TASK GOAL => Once you find the line below that has "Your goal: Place", output it and every line after it exactly, stopping after the line that has "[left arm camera", with no pictures.
________
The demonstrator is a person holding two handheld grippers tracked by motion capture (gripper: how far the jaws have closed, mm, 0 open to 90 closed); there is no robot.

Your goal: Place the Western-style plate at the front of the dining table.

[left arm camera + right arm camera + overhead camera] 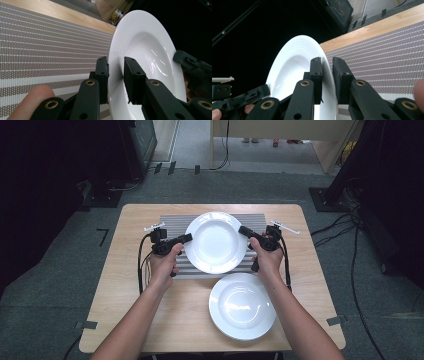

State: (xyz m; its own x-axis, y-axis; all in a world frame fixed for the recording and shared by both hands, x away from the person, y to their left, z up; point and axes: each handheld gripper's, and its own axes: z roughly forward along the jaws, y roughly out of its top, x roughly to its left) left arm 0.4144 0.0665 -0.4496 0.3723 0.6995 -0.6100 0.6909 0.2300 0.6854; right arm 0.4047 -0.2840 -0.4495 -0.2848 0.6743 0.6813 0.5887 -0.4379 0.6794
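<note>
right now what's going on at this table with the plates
A person holds a white deep plate over the striped placemat, gripping it from both sides. The left gripper is shut on the plate's left rim and the right gripper on its right rim; in both gripper views the rim sits between the black jaws. A second white plate lies flat on the wooden table, nearer the person, untouched.

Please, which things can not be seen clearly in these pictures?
- Underside of the held plate: hidden by the plate itself, all views.
- Striped mat: its middle is covered by the held plate, high view.
- Second plate: its near rim is partly crossed by the right forearm, high view.
- Room at both sides: too dark, high view.
</note>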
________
TASK RESPONSE =>
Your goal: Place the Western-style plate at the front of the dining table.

[left arm camera + right arm camera + overhead camera] 

This answer requires nothing else.